Domanda. Tutto da remoto?

Marangon. Sì. Abbiamo sviluppato il progetto ognuno da casa sua, a chilometri di distanza. E anche oggi continuiamo a lavorare in questo modo: abbiamo contatti frequenti e ci sentiamo quotidianamente. In un secondo tempo ci siamo anche conosciuti personalmente. Ma data la distanza geografica e tutto quello che è successo negli ultimi tempi, non ci siamo visti più di una decina di volte in cinque anni.
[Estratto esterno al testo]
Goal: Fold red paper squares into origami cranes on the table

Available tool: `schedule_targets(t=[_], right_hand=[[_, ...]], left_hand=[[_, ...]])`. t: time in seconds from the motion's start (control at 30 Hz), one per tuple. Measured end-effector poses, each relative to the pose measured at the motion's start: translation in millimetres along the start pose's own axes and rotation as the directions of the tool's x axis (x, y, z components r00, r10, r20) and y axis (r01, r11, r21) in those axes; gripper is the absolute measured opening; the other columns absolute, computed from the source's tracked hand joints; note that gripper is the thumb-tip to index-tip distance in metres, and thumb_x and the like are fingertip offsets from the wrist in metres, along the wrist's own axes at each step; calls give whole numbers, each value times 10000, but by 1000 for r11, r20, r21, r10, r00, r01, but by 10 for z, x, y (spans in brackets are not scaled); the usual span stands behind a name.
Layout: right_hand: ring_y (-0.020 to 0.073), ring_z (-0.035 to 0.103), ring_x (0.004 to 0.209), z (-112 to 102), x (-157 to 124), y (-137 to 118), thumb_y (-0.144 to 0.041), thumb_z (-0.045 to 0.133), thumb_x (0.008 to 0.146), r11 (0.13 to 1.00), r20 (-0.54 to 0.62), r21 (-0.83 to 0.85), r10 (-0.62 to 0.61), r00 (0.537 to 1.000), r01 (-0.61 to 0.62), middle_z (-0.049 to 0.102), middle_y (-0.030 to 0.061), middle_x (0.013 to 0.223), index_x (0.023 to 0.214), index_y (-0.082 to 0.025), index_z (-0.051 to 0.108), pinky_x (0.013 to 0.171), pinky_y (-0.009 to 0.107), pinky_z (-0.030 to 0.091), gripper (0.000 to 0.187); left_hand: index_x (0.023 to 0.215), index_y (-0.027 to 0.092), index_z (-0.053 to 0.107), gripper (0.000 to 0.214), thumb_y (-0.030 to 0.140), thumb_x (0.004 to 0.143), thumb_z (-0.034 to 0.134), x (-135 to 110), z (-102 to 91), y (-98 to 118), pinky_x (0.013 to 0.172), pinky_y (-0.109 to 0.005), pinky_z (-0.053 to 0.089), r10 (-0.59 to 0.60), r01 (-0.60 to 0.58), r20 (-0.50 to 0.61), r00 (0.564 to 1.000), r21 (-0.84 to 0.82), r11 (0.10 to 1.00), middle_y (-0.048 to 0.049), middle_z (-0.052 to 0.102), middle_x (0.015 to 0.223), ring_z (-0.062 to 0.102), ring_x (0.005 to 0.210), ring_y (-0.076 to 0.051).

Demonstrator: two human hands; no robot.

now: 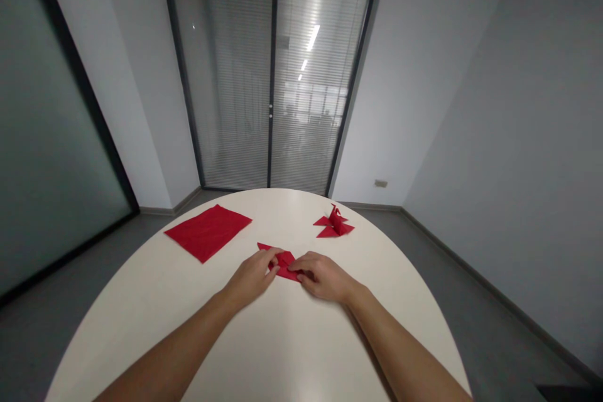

Domanda. Tu chiamalo, se vuoi, smart working.

Marangon. Esattamente.

Domanda. Torniamo a Bomba.

Marangon. Ok. Nel 2016 abbiamo iniziato a pubblicare su Facebook. Nel 2021 è stata la volta di Instagram e Linkedin. E’ stato lo sbarco in quest’ultimo social a cambiare un po’ il nostro stile, quello che in gergo si chiama “tono di voce”: Instagram è un canale più irriverente, su Linkedin si va a parlare a professionisti. E bisogna un po’ adattarsi.

Domanda. Va bene pubblicare sui social. Ma, come diceva Giorgio Gaber, “se potessi mangiare un’idea, avrei fatto la mia rivoluzione”. Per dirlo in maniera poco urbana: come monetizzate?

Marangon. Realizziamo vignette personalizzate con i personaggi Lego per campagne promozionali di aziende e sponsorizzazioni di prodotti e servizi.

Domanda. Anche nel mondo finanziario?

Marangon. Certamente. Abbiamo collaborato con Yap, società specializzata in pagamenti elettronici, Gimme5, fintech di risparmi e investimenti, e Sparkasse/Cassa di Risparmio di Bolzano, lavorando con Ldv20, marchio collaterale della banca. In questo caso, abbiamo creato un web comic dove prendiamo in giro quei “superconsulenti” che – come si legge nella vignetta – hanno “una startup che aiuta le startup a diventare startup”.

Domanda. Come vi siete avvicinati al fintech e al settore bancario?

Marangon. Quando siamo arrivati su Linkedin. Infatti, approdare nel social network delle professioni non ci ha solo convinti a adattare il nostro stile a quella realtà, ma ha creato nuove opportunità per il nostro lavoro. Nuovi contatti. Tra cui, appunto, tre aziende del mondo finance.

Domanda. Solo tre?

Marangon. Sì. Preferiamo centellinare, per non rischiare di lavorare per troppe aziende tra loro concorrenti.

Domanda. Da quanto avete sperimentato, le imprese del settore si lasciano prendere in giro?

Marangon. Dipende. La cosa è più difficile per le banche, che hanno uno loro stile ufficiale, consolidato in decenni di attività. Mentre le fintech, le aziende più giovani, si mettono spesso in gioco con contenuti umoristici. Noi abbiamo comunque lavorato con un’azienda di credito che ha accettato di veicolare una comunicazione giovane e ironica.

Domanda. Il personaggio che ricorre di più nelle vostre vignette si chiama Ugo Legozzi. Vi siete chiaramente ispirati a Fantozzi, non è così?

Marangon. Così come Ugo Fantozzi rappresenta l’italiano medio, il nostro Ugo Legozzi rappresenta l’influencer medio. È quindi una parodia degli influencer che viaggiano, che fanno palestra, il tutto in modo ironico. Ah, dimenticavo: sua moglie si chiama Pina.

Domanda. Lei ha 25 anni, è quindi un imprenditore millennial. Ha mai messo piede in una filiale bancaria? E in un’agenzia assicurativa?

Marangon. In banca solo tre volte: uno per l’apertura del conto, due per depositare. Per il resto ho sempre effettuato tutte le operazioni con telefono o smartwatch. In un’agenzia non ci sono invece mai andato: faccio tutto on line.